In the present embodiment, the image pickup device 1' omits the light transmitting member 11 as shown in Fig. 1. Accordingly, after the light beam L generated by the light-emitting element 13 enters the light-guiding element 10 by the light-input portion E1, it is sequentially reflected by the first reflective element 15 and reflected by the second reflective element 16 in the light-guiding element 10. The transfer, and at the interface of the light guiding element 10 with the environmental medium, that is to say on the surface of the first side S1 of the light guiding element 10, produces total reflection.

That is, the surface on the first side S1 of the light guiding element 10 can serve as a contact surface that is contacted by the object F. When the object F (eg, a finger) is in contact with the light guiding element 10 by the first side S1 of the light guiding element 10, the convexity of the finger causes a part of the light beam L to be unable to generate total reflection, so that the image capturing element 12 obtains the corresponding finger convex. Dark lines of grain. On the other hand, the concave of the finger does not contact the surface of the first side S1 of the light guiding element 10, but the other partial light beam L can still be totally reflected to form a signal light beam L'. The signal light beam L' is projected toward the light exit portion E2 of the light guiding element 10, and is directed to the light receiving surface 120 of the image capturing element 12 through the plurality of antireflection microstructures 100 of the light guiding element 10. Then, through the image processing component, the signal beam L' received by the image capturing component 12 is subjected to image processing, and the fingerprint image of the object F can be obtained and the identity recognition can be performed according to the fingerprint image.

Figure 11 is a cross-sectional view showing the image taking device of still another embodiment of the present invention.
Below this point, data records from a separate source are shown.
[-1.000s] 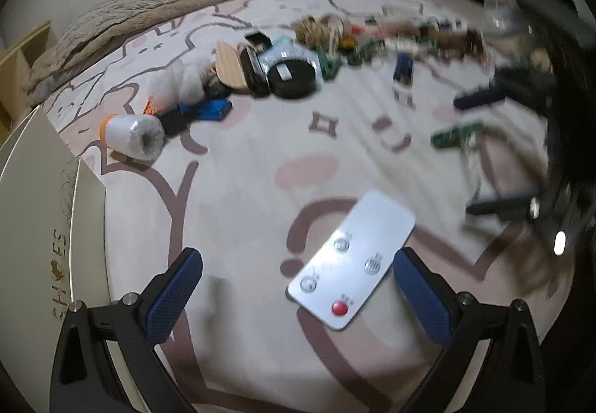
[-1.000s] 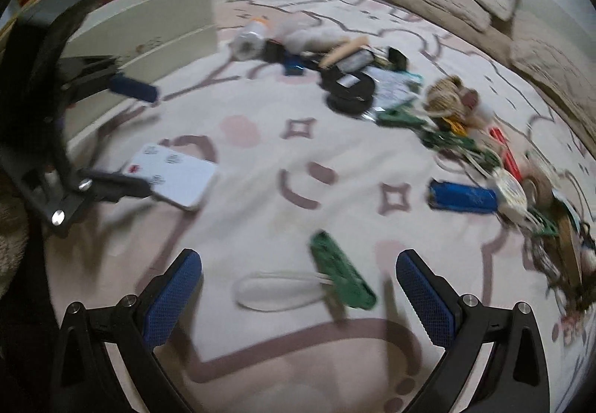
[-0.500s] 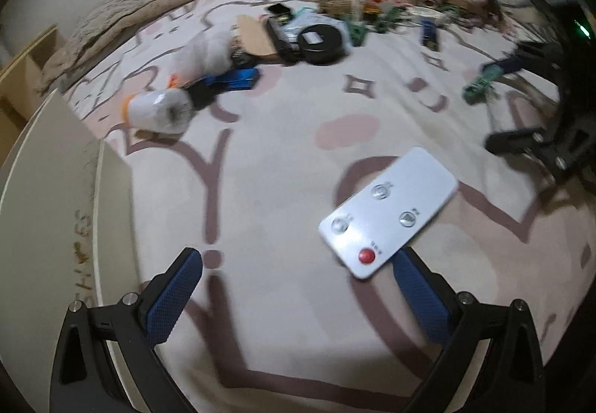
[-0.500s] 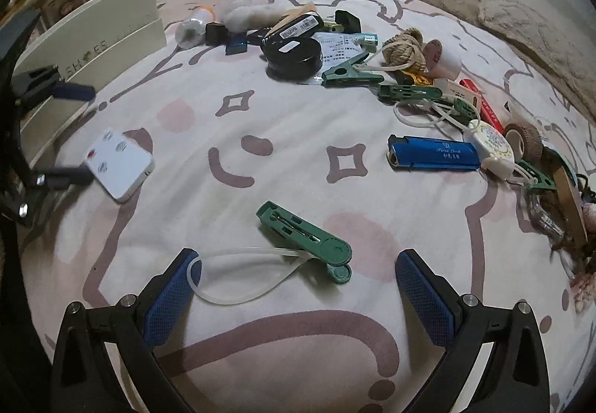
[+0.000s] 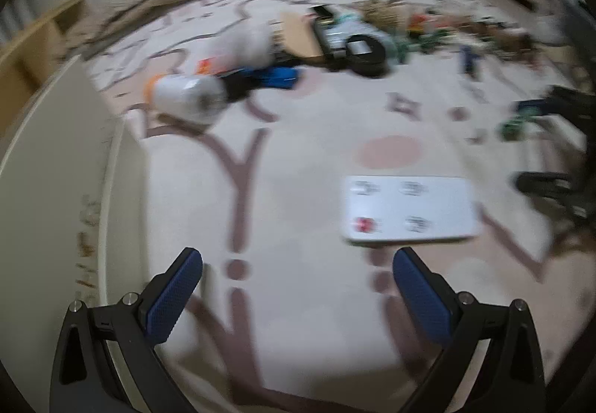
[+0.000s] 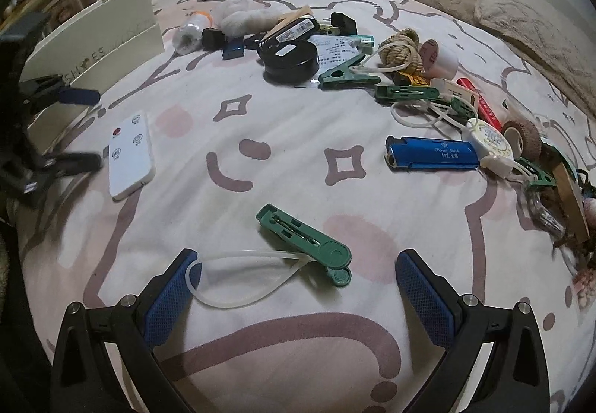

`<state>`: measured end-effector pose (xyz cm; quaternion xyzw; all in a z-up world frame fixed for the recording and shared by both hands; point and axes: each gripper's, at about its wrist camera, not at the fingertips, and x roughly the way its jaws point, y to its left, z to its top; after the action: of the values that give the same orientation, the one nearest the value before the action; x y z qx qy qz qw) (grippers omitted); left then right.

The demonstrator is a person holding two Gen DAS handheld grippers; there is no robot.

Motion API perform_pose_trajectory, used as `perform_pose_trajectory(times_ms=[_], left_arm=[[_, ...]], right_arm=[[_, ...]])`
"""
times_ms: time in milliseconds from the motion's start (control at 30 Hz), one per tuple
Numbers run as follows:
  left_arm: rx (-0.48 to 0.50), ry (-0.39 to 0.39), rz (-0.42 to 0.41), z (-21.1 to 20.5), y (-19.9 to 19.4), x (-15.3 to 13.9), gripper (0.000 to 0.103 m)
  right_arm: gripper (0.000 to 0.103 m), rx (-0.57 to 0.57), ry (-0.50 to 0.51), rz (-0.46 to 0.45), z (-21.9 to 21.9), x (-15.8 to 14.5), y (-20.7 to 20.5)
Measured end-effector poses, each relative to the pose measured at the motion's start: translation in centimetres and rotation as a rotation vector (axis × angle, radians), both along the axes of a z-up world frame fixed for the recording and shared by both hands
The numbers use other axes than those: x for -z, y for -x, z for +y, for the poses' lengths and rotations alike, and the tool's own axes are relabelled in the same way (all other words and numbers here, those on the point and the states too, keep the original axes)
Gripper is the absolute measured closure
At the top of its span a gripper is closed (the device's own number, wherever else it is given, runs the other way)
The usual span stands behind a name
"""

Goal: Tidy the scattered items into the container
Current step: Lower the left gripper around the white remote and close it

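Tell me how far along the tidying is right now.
Barely started, by the look of it. Nothing visibly sits in the cream shoe box. Both the left gripper and right gripper are open and empty. The white remote, green clip, blue lighter and the pile beyond remain on the bedspread.

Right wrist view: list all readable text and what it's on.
"SHOES" on the cream box.
Script on the blue lighter: too small to read.
Print on the paper slip, the label on the black case and the round white disc: too small.
White remote: icons only.
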<state>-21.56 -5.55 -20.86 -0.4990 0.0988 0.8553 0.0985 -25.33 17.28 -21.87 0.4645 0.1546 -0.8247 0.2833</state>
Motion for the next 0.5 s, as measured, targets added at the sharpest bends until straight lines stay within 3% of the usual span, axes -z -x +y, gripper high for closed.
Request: perform_pose_trajectory(times_ms=[100,267,500], left_arm=[[0.058,-0.091,-0.022,0.8,-0.4,-0.3,0.000],[0.088,-0.163,-0.056,3.1,0.0,0.4,0.000],[0.026,-0.141,-0.014,4.7,0.5,1.0,0.000]], right_arm=[[0.000,0.009,-0.010,0.019,-0.4,0.2,0.1],[0.000,0.022,0.000,0.021,-0.3,0.2,0.3],[0.000,0.039,0.004,-0.003,0.0,-0.2,0.5]])
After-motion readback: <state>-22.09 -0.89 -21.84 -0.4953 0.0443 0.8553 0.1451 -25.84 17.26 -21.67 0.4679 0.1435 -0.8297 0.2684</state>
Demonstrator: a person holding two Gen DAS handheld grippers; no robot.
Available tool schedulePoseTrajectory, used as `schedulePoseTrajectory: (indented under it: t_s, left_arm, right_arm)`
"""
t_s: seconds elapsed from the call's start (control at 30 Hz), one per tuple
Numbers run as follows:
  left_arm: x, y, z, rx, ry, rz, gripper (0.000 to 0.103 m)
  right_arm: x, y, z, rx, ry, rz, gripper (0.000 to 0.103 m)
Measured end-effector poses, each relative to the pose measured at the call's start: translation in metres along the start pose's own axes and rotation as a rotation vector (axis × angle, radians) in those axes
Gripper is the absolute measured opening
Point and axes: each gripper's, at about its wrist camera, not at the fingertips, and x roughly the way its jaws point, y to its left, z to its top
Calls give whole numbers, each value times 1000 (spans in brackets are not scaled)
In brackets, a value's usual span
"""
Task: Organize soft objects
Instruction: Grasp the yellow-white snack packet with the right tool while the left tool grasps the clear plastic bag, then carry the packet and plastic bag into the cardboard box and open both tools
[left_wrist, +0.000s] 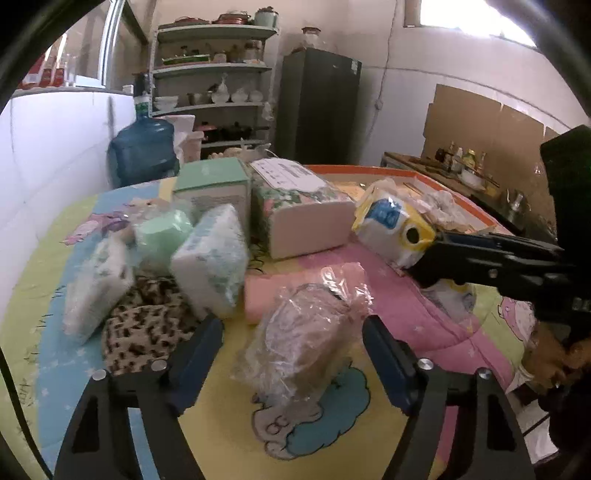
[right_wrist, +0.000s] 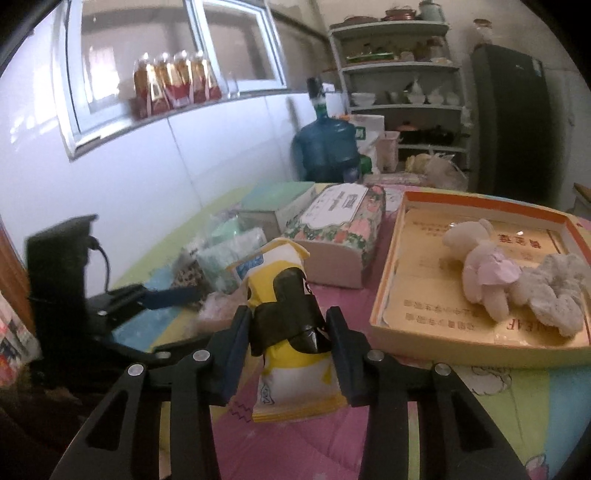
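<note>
My right gripper (right_wrist: 288, 325) clamped narrow on yellow tissue pack (right_wrist: 291, 354) at lower centre, long axis pointing away up-frame, my left gripper (left_wrist: 291, 332) wide astride plastic-wrapped bundle (left_wrist: 306, 339), pads not touching it

Both cameras ride just behind their tongs, angled down across the bench (left_wrist: 229, 424) from close range. The left view faces the far shelf (left_wrist: 212, 70); the right view looks from beside it. Both share the floral tissue pack (right_wrist: 340, 225) and that shelf.
</note>
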Motion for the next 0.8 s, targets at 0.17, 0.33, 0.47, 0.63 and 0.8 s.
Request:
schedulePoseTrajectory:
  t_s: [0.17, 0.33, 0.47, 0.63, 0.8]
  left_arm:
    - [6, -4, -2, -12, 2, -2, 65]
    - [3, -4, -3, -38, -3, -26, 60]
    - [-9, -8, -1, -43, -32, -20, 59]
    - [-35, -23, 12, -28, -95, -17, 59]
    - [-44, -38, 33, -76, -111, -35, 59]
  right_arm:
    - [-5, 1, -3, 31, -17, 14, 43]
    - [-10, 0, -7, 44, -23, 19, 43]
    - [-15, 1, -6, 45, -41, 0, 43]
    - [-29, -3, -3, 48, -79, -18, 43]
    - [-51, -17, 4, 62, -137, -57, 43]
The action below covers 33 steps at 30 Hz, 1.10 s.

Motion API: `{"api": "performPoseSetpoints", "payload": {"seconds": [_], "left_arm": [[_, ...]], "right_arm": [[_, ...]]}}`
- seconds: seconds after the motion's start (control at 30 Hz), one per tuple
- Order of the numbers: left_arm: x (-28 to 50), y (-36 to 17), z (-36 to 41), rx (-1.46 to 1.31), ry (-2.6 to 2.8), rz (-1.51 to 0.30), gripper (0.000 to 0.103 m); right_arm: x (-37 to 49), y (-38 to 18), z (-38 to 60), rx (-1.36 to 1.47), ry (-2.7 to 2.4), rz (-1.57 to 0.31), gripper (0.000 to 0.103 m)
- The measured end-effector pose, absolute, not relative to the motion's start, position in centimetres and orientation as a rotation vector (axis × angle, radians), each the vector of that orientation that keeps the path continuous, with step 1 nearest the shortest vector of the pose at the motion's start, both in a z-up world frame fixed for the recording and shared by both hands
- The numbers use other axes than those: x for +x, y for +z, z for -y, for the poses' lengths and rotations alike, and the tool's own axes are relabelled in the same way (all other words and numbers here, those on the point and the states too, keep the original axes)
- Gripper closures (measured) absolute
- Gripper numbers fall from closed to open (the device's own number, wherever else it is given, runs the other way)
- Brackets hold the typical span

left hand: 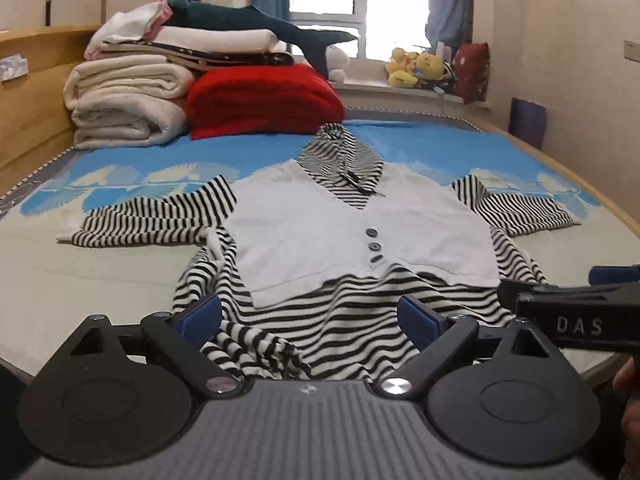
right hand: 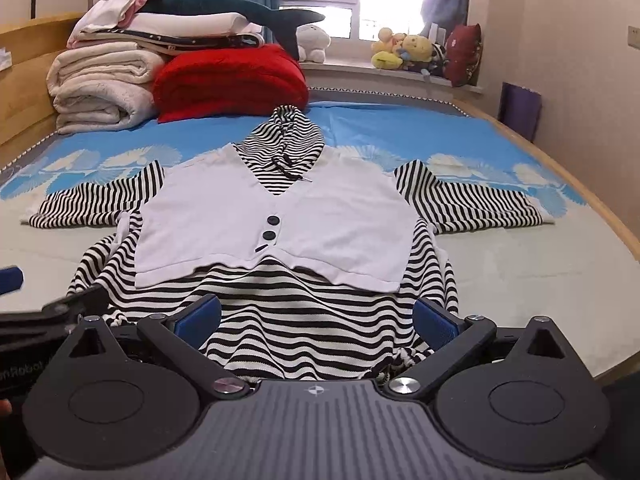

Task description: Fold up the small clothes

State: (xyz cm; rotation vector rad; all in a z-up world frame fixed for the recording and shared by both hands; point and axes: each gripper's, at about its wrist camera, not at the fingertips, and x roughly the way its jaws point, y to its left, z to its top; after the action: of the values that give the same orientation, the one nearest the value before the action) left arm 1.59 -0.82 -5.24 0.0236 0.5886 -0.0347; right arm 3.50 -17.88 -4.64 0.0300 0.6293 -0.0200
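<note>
A small black-and-white striped hooded top with a white vest panel (left hand: pixel 360 232) lies spread face up on the bed, sleeves out to both sides; it also shows in the right wrist view (right hand: pixel 276 224). My left gripper (left hand: pixel 310 320) is open, its blue pads on either side of the left part of the striped hem (left hand: pixel 304 332). My right gripper (right hand: pixel 316 320) is open over the right part of the hem (right hand: pixel 304 332). The right gripper also shows at the right edge of the left wrist view (left hand: pixel 576 312).
A stack of folded white blankets (left hand: pixel 128 100), a red blanket (left hand: pixel 260 100) and a blue shark toy (left hand: pixel 256 24) sit at the head of the bed. Plush toys (left hand: pixel 420 68) line the windowsill. The wooden bed rail (left hand: pixel 600 200) curves along the right side.
</note>
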Motion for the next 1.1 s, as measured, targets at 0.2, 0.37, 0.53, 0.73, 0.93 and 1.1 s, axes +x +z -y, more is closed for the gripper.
{"api": "performPoseSetpoints", "payload": {"seconds": [0.2, 0.37, 0.53, 0.73, 0.93, 1.1], "left_arm": [[1.63, -5.21, 0.45, 0.021, -0.028, -0.595, 0.006], [1.85, -5.50, 0.21, 0.017, -0.016, -0.612, 0.006], [1.92, -5.70, 0.24, 0.020, -0.014, -0.621, 0.006], [1.92, -5.82, 0.37, 0.021, -0.014, -0.623, 0.006], [1.93, -5.89, 0.46, 0.019, -0.014, -0.626, 0.006], [2.00, -5.97, 0.43, 0.016, -0.013, -0.630, 0.006]], "right_arm": [[3.38, -4.66, 17.73, 0.029, -0.013, -0.622, 0.002], [3.39, -4.68, 17.46, 0.018, -0.004, -0.622, 0.002], [3.46, -4.65, 17.38, 0.012, -0.005, -0.620, 0.002], [3.47, -4.67, 17.39, 0.010, -0.007, -0.621, 0.002], [3.52, -4.74, 17.46, 0.009, -0.008, -0.622, 0.002], [3.55, -4.81, 17.47, 0.008, -0.008, -0.623, 0.002]]}}
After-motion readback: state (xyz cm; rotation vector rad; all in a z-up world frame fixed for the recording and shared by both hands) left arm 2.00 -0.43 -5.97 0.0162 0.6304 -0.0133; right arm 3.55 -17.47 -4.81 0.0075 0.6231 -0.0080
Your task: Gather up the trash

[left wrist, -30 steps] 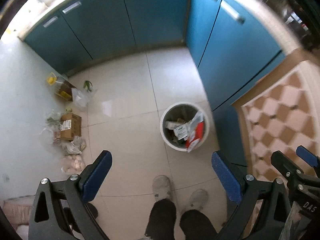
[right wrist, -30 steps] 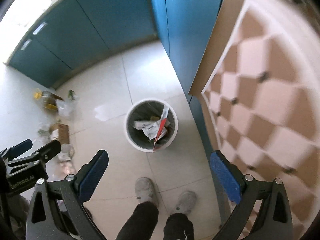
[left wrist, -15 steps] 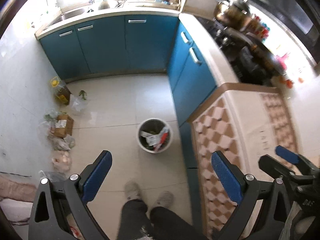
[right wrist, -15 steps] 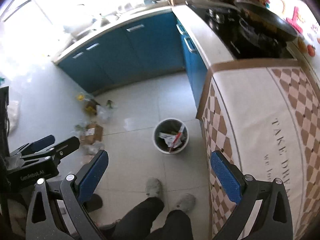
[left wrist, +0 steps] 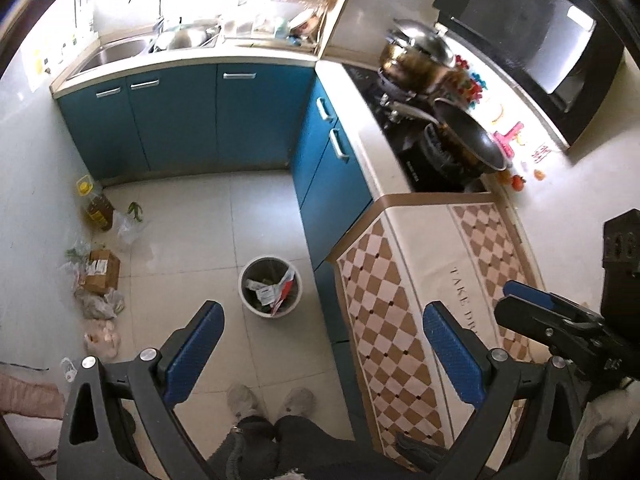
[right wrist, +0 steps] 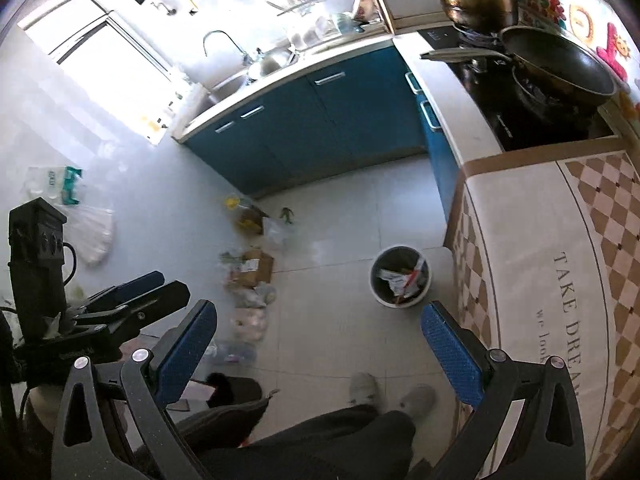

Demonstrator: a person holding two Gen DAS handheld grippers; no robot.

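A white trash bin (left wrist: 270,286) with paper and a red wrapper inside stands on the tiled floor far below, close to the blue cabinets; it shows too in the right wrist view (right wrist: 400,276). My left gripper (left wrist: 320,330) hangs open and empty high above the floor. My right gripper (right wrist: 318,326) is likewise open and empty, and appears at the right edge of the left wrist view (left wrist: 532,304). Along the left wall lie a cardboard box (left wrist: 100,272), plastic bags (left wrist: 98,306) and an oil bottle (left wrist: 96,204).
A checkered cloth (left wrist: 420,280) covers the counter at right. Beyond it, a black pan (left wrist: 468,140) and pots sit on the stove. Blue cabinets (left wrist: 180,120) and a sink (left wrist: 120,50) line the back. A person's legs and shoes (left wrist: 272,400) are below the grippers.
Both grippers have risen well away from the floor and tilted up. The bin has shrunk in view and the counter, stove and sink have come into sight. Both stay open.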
The same or corresponding elements of the image capturing device 1" of the present example and the image capturing device 1' of Fig. 10 have the same or similar reference numerals, and the same portions will not be described again.

In the present embodiment, the second side S2 of the light guiding element 10 does not have the first recessed portion C1 and the second recessed portion C2. That is, the light guiding element 10 is planar on the surface of the second side S2, but the plurality of antireflection microstructures 100 are still disposed on the light exiting portion E2 located on the second side S2.

In addition, the image capturing device 1 ′ of the embodiment further includes an optical glue G1. The optical glue G1 is connected between the light guiding element 10 and the substrate 14 to fix the light guiding element 10 on the substrate 14 , and the light emitting element 13 and the image The capturing element 12 is embedded in the optical glue G1. In addition, the refractive index of the optical glue G1 may be substantially the same as that of the light guiding element 10, for example, may be greater than or equal to 1.4 and less than or equal to 1.6. Therefore, the light beam L is from the light guiding element. When 10 enters the optical glue G1 or enters the light guiding element 10 by the optical glue G1, it advances according to a predetermined optical path without causing refraction.

It should be noted that the optical glue G1 does not fill the gap defined between the image capturing element 12 and the light exiting portion E2 (the plurality of anti-reflecting microstructures 100). Therefore, by the plurality of anti-transmission microstructures 100 provided in the light-emitting portion E2, the probability that the signal light beam L' is again totally reflected by the light-emitting portion E2 can be greatly reduced, thereby improving the image quality of the image capturing element 12.

In addition, in the embodiment, the light guiding element 10 is located on the surface of the first side S1 of the light guiding element 10 and has another recessed portion C3, and the position of the recessed portion C3 is corresponding to the position of the first reflective element 15 to reduce the guide. The partial thickness of the light element 10 facilitates providing a thinner image capture device for different products.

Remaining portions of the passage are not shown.